Shopping <- ggplot(data=year4_derived,
            aes(x=`Shopping_PR`))+
  geom_histogram(bins=20,
                 color="black",
                 fill="light blue")

subzone_s_df <- as.data.frame(subzone_count.std)
Shopping_minmax <- ggplot(data=subzone_s_df,
            aes(x=`Shopping_PR`))+
  geom_histogram(bins=20,
                 color="black",
                 fill="light blue")+
  ggtitle("Min-Max")

Financial <- ggplot(data=year4_derived,
            aes(x=`Financial_PR`))+
  geom_histogram(bins=20,
                 color="black",
                 fill="light blue")

subzone_s_df <- as.data.frame(subzone_count.std)
Financial_minmax <- ggplot(data=subzone_s_df,
            aes(x=`Financial_PR`))+
  geom_histogram(bins=20,
                 color="black",
                 fill="light blue")+
  ggtitle("Min-Max")

Industry <- ggplot(data=year4_derived,
            aes(x=`Industry_PR`))+
  geom_histogram(bins=20,
                 color="black",
                 fill="light blue")

subzone_s_df <- as.data.frame(subzone_count.std)
Industry_minmax <- ggplot(data=subzone_s_df,
            aes(x=`Industry_PR`))+
  geom_histogram(bins=20,
                 color="black",
                 fill="light blue")+
  ggtitle("Min-Max")

Residential <- ggplot(data=year4_derived,
            aes(x=`Residential_PR`))+
  geom_histogram(bins=20,
                 color="black",
                 fill="light blue")

subzone_s_df <- as.data.frame(subzone_count.std)
Residential_minmax <- ggplot(data=subzone_s_df,
            aes(x=`Residential_PR`))+
  geom_histogram(bins=20,
                 color="black",
                 fill="light blue")+
  ggtitle("Min-Max")

Government <- ggplot(data=year4_derived,
            aes(x=`Government_PR`))+
  geom_histogram(bins=20,
                 color="black",
                 fill="light blue")

subzone_s_df <- as.data.frame(subzone_count.std)
Government_minmax <- ggplot(data=subzone_s_df,
            aes(x=`Government_PR`))+
  geom_histogram(bins=20,
                 color="black",
                 fill="light blue")+
  ggtitle("Min-Max")

ggarrange(Business, Business_minmax,Shopping, Shopping_minmax, Financial, Financial_minmax, Industry, Industry_minmax, Residential, Residential_minmax, Government, Government_minmax,
          ncol=4,
          nrow=3)

5.3 Computing proximity matrix

We will make use of the default euclidean proximity matrix

proxmat <- dist(subzone_count, method="euclidean")

5.4 Computing hierarchical clustering

We will perform hierarchical cluster analysis using ward.D method

hclust_ward <- hclust(proxmat, method="ward.D")

We can then plot the tree by using plot() function

plot(hclust_ward, cex=0.6)

5.4.1 Selecting optimal number of clusters

fviz_nbclust(subzone_count.std, FUN=hcut, method="silhouette")

As seen above, 2 has an elbow.

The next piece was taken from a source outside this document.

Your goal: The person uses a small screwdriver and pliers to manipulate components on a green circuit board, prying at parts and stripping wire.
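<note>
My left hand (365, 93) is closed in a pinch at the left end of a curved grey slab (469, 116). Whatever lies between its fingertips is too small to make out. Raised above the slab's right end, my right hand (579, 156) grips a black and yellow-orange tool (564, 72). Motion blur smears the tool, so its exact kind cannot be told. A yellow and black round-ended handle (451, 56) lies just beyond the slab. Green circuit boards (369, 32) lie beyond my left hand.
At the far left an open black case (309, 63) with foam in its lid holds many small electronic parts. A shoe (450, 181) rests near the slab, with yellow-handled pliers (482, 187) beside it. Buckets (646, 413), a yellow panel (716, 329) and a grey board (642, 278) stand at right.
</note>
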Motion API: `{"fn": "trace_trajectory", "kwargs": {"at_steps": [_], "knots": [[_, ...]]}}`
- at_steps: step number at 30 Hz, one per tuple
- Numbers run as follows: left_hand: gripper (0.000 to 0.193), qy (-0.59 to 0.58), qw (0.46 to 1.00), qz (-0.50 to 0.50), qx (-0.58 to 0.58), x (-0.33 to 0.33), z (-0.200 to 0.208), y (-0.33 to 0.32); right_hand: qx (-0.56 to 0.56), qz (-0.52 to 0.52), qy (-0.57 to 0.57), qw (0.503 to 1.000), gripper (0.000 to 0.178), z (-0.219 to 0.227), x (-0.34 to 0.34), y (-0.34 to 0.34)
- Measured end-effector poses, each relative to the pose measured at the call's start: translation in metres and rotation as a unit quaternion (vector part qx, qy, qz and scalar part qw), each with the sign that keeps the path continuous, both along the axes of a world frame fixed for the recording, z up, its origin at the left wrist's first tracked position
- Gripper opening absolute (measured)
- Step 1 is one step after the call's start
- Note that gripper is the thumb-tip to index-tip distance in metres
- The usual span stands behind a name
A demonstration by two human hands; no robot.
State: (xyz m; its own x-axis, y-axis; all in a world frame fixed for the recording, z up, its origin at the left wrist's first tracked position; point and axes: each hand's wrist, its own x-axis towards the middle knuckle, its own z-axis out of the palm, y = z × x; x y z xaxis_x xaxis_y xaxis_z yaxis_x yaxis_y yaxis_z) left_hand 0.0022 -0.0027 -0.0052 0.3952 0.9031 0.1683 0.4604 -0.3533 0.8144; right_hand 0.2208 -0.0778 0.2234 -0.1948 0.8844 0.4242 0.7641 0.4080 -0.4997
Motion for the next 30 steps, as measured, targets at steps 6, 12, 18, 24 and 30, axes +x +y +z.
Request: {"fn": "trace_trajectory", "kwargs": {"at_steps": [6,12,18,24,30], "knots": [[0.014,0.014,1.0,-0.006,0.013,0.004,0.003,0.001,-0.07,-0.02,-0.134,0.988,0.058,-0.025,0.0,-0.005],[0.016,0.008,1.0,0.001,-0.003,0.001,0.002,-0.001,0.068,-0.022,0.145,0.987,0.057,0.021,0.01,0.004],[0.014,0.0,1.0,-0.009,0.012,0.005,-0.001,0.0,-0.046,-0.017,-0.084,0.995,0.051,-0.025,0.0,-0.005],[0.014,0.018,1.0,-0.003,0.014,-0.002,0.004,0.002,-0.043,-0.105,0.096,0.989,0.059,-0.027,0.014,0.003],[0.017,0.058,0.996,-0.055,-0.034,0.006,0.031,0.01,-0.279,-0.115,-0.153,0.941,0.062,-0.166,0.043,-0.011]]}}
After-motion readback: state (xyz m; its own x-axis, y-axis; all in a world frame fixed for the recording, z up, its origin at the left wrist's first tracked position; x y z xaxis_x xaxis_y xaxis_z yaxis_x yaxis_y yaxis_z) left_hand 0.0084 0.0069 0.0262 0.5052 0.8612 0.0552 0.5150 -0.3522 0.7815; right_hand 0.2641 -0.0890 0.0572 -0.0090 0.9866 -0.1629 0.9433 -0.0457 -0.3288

However, having 2 clusters does not seem suitable since it is found to have more than 2 clusters while doing the analyhsis with 2 clusters. Hence, we make use of the NbClust function to determine the number of clusters availabe.

duda <- NbClust(subzone_count.std, diss=NULL, distance="euclidean", min.nc=1, max.nc=15, method="ward.D", index="duda", alphaBeale=0.1)
duda$Best.nc
## Number_clusters     Value_Index 
##          8.0000          0.8636


From this, we can tell that there are a total of 8 clusters. We will use 8 clusters for our subsequent analysis.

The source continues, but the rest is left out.